Questions to ask internally
- Are we treating this source as a requirement, evidence model, artifact format, implementation option, or contextual reference?
- What decision would this mapping support, and what would remain unresolved without additional evidence?
- Is the mapping direct, supporting, contextual, adjacent, or a gap?
Questions to ask assessors / auditors
- Is the cited source, version, and mapping rationale visible enough to review?
- Does the page avoid implying endorsement, certification, or compliance unless the source supports that claim?

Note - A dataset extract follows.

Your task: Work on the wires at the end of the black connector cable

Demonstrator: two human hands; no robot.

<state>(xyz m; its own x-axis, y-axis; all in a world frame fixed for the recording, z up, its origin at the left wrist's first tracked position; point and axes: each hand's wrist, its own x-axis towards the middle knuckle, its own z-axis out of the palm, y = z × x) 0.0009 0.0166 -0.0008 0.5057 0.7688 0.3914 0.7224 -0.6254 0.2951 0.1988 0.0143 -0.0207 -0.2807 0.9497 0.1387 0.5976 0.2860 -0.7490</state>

- Are assumptions, trust anchors, verifier workflows, and limits documented?
Questions to ask implementers
- What data model, protocol, trust anchor, repository, or workflow needs to exist for this mapping to be useful?
- How will evidence be generated, protected, verified, retained, and refreshed?
- What tooling or operational process will make the evidence usable by recipients?